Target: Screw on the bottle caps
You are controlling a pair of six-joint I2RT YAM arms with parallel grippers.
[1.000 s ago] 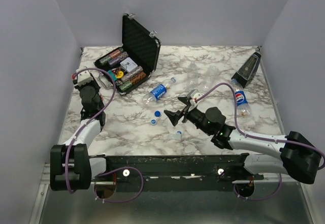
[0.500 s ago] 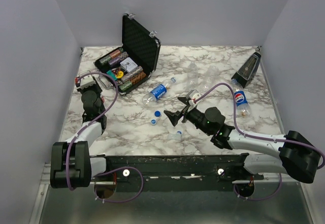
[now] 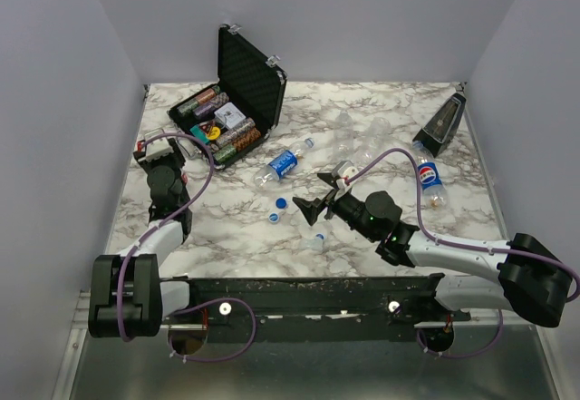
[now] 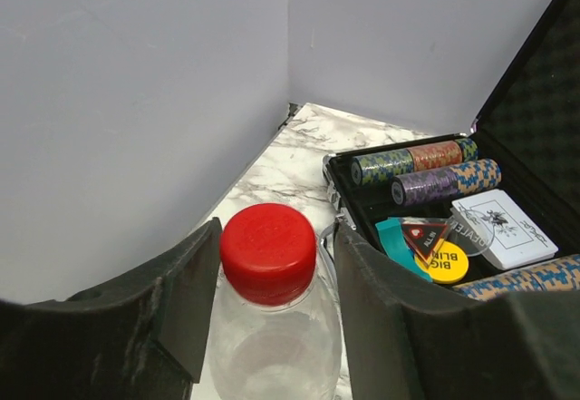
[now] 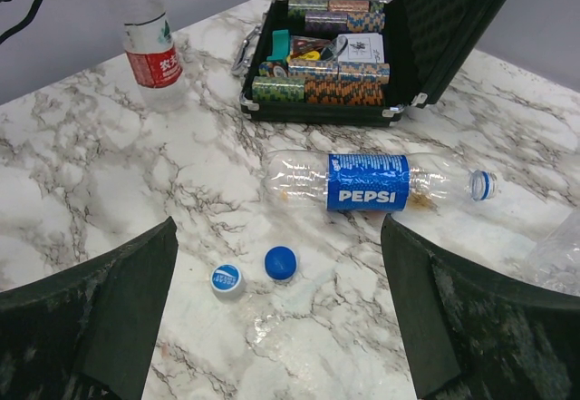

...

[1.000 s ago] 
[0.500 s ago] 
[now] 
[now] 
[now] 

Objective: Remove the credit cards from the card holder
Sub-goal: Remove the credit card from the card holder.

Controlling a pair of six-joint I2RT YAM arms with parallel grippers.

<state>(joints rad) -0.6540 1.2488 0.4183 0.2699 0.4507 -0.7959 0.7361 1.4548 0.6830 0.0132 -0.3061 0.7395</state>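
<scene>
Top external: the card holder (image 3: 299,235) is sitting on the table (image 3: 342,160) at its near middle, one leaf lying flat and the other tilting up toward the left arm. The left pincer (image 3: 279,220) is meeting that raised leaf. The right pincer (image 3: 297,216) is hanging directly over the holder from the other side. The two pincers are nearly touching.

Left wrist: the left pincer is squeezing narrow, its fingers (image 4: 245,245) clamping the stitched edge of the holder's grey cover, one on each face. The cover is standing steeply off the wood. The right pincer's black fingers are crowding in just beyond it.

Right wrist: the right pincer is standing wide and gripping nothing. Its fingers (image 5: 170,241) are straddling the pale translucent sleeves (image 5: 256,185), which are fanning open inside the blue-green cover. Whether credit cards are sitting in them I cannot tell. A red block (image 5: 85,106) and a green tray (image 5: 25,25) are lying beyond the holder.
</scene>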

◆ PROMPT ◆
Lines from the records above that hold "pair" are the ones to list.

◆ SOLUTION FOR THIS PROBLEM ◆
You are controlling a pair of six-joint I2RT YAM arms with parallel grippers.
Controlling a pair of six-joint I2RT YAM arms with parallel grippers.

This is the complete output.